Directions → Take each line of the records below that contains the string "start" and copy it.

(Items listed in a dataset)
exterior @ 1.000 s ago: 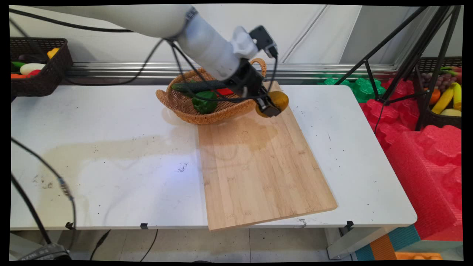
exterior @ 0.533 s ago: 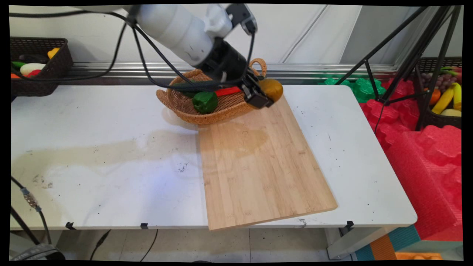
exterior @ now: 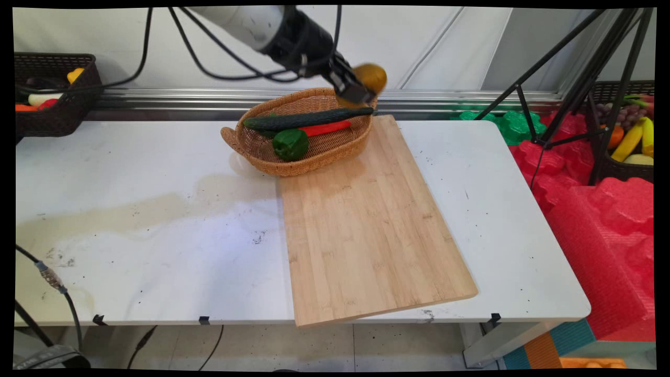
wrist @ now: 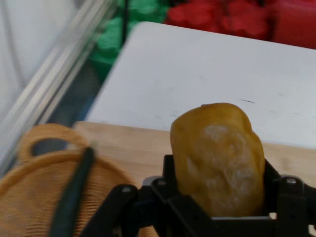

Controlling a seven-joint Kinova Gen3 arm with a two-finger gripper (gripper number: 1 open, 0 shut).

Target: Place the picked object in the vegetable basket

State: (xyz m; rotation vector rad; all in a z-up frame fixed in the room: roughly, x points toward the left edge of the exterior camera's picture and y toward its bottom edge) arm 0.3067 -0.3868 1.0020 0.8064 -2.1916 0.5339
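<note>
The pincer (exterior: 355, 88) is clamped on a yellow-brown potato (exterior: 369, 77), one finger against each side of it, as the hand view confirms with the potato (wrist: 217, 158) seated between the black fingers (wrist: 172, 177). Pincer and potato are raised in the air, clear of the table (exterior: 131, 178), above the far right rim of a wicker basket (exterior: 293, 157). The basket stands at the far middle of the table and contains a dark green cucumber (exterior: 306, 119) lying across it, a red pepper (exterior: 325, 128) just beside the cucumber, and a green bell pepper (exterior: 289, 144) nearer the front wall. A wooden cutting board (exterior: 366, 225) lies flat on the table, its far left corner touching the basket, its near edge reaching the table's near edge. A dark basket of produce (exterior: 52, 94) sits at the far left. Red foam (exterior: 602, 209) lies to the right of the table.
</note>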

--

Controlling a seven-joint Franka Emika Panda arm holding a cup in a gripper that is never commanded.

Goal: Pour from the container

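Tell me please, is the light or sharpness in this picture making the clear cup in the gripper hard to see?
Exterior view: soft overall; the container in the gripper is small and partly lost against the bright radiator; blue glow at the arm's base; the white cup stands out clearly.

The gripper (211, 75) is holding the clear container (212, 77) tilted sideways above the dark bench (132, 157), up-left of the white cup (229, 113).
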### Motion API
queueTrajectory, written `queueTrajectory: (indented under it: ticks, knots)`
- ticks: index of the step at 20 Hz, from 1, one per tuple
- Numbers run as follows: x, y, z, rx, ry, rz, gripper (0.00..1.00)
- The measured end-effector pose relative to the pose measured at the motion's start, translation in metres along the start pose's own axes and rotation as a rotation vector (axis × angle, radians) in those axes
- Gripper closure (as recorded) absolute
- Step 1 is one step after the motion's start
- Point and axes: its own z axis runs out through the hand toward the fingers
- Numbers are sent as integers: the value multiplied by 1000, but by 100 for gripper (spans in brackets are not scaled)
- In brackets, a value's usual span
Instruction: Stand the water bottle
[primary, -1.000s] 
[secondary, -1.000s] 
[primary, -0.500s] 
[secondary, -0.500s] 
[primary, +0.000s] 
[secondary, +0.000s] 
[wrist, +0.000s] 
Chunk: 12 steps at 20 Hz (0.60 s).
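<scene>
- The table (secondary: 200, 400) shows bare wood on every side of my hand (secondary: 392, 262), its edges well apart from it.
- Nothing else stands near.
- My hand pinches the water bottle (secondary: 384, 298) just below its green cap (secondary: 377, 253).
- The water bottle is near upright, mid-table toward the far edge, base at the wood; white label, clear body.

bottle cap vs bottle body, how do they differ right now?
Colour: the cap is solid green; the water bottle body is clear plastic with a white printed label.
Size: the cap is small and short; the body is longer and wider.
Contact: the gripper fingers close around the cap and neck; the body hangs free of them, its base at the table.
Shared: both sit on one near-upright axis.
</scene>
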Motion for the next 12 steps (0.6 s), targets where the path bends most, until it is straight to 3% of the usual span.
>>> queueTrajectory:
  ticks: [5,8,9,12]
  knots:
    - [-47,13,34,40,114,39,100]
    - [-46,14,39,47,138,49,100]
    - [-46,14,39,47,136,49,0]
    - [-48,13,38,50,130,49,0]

Worked solution →
- The measured end-effector pose relative to the pose measured at the motion's start, translation in metres along the start pose's own axes and rotation as a rotation vector (axis × angle, radians) in those axes
- Step 1 is one step after the motion's start

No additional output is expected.